What is needed
Write out, word for word and with no pictures, each line below from the one containing "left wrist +" through the one containing "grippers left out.", both included, and no other line.

(Exercise inputs)

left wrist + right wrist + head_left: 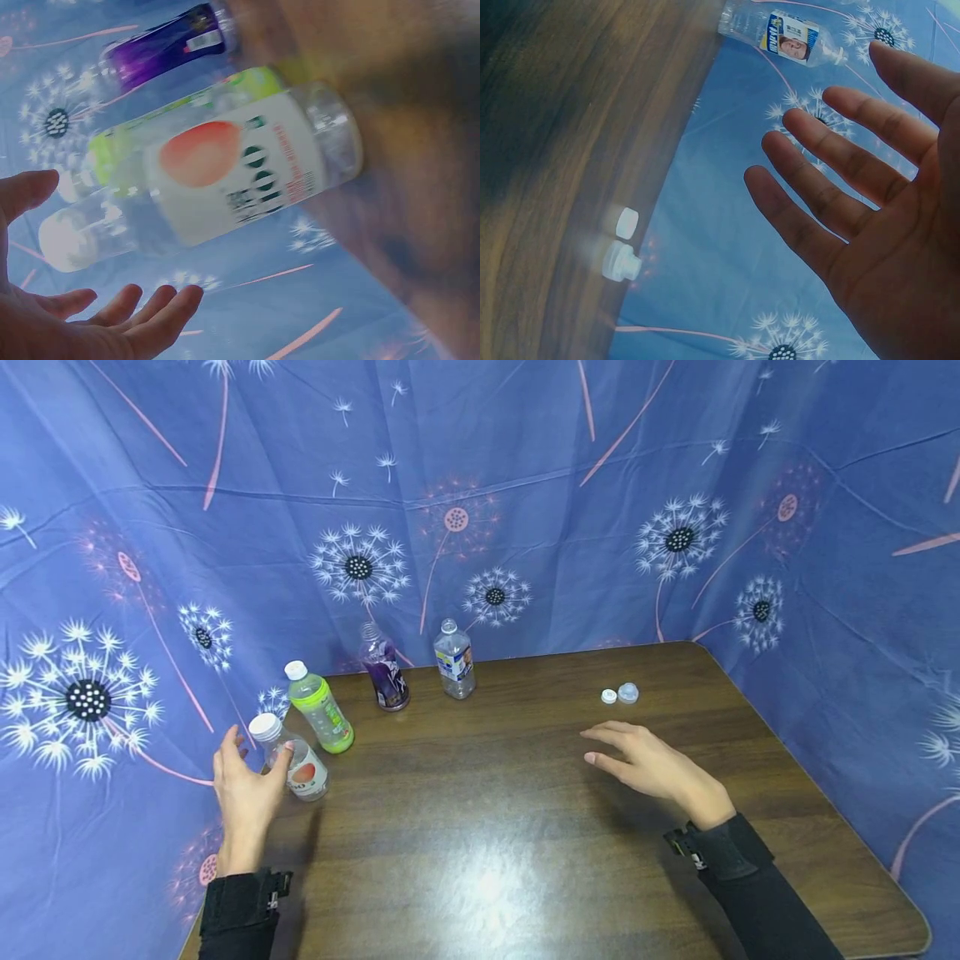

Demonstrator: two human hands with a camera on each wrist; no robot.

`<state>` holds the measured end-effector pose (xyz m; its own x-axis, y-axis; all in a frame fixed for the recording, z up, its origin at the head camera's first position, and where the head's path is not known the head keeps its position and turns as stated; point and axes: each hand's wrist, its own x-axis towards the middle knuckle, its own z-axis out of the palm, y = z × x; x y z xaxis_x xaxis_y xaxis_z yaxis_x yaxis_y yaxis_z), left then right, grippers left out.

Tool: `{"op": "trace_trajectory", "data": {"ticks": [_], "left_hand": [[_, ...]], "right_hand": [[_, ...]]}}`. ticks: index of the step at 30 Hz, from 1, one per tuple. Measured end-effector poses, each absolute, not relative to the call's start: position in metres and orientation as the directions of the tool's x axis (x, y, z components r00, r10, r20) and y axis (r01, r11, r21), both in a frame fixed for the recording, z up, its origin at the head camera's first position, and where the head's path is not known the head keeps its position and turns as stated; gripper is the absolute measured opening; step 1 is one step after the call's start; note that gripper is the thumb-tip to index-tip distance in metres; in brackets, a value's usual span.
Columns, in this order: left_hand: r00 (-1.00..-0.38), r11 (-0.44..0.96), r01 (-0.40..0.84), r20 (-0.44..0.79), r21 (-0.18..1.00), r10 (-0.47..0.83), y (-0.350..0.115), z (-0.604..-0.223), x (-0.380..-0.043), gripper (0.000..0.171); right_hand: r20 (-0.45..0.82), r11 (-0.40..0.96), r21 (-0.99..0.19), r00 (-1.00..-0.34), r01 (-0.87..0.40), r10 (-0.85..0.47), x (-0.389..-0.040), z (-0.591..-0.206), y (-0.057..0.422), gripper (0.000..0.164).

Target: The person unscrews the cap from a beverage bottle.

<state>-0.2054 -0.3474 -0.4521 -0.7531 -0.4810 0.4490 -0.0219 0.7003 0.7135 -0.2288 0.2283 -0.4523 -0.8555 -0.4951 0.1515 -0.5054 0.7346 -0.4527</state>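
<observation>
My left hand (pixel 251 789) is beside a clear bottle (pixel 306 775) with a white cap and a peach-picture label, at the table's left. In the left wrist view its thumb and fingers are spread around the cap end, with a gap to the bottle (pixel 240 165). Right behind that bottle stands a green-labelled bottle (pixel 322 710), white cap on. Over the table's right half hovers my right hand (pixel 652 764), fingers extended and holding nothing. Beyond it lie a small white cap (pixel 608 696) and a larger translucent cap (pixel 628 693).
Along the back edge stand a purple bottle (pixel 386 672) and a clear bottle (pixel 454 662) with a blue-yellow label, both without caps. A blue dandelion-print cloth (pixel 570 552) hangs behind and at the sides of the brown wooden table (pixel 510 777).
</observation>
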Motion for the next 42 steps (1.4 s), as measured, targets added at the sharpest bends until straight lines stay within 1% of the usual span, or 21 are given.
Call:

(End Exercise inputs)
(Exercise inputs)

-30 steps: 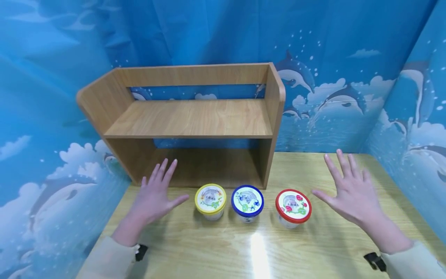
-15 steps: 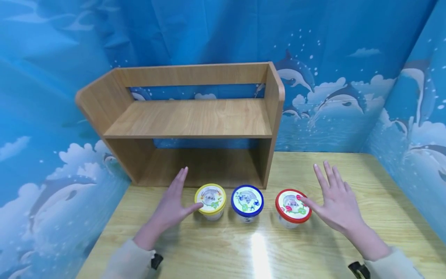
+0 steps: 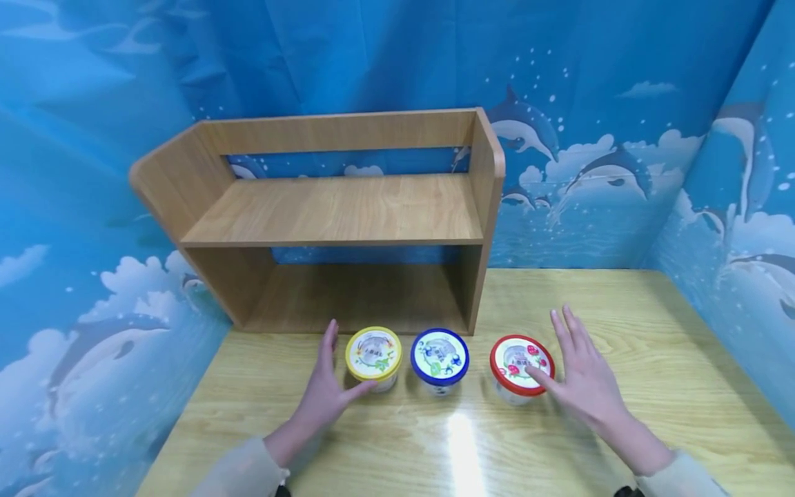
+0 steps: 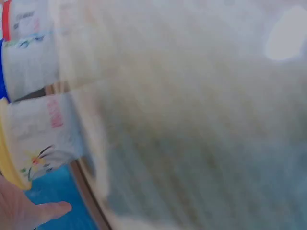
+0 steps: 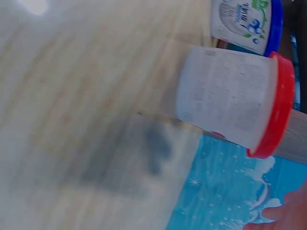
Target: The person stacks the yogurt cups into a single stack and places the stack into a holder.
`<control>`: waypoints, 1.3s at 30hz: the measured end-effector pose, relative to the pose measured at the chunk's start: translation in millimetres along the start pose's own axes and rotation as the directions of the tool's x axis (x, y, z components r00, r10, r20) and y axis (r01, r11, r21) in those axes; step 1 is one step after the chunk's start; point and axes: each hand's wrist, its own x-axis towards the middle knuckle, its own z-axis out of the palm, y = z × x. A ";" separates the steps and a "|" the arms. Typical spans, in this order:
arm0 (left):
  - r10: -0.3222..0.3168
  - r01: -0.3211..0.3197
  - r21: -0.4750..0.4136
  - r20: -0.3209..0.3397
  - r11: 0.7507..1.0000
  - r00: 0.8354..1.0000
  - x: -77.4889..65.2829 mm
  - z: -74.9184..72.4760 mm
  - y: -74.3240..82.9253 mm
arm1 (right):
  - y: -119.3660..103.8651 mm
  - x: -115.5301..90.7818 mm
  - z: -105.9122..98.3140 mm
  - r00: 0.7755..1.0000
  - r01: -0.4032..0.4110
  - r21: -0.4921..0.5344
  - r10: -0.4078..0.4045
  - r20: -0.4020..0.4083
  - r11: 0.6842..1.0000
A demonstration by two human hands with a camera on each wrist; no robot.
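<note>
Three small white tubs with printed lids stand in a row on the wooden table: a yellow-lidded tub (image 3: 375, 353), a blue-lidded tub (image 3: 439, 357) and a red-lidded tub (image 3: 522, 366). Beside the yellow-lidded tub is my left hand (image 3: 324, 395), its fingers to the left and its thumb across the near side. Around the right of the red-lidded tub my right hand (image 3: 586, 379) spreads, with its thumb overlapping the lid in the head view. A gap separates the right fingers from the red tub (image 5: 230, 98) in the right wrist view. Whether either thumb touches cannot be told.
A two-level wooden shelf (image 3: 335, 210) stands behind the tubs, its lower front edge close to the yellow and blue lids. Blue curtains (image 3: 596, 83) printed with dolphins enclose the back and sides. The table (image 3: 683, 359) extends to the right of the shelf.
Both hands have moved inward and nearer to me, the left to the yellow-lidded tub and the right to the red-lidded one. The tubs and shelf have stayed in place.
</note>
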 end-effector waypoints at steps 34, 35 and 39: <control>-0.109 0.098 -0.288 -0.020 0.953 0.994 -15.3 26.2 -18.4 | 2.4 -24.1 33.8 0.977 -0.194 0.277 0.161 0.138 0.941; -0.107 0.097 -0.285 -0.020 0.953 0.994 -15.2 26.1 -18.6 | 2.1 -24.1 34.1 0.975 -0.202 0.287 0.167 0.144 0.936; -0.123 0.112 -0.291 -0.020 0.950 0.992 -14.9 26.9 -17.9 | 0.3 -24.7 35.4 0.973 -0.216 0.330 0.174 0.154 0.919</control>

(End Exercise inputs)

Solution for this task
left wrist + right wrist + head_left: 

Demonstrator: two human hands with a camera on each wrist; no robot.

`<state>` holds the measured end-effector pose (xyz m; its own x-axis, y-axis; all in a frame fixed for the recording, z up, its origin at the head camera's first position, and where the head's path is not known the head keeps its position and turns as stated; point and axes: each hand's wrist, its own x-axis towards the middle knuckle, its own z-axis out of the palm, y = z × x; x y z xaxis_x xaxis_y xaxis_z yaxis_x yaxis_y yaxis_z), left then right, grippers left out.

The exercise is done, with nothing left to add.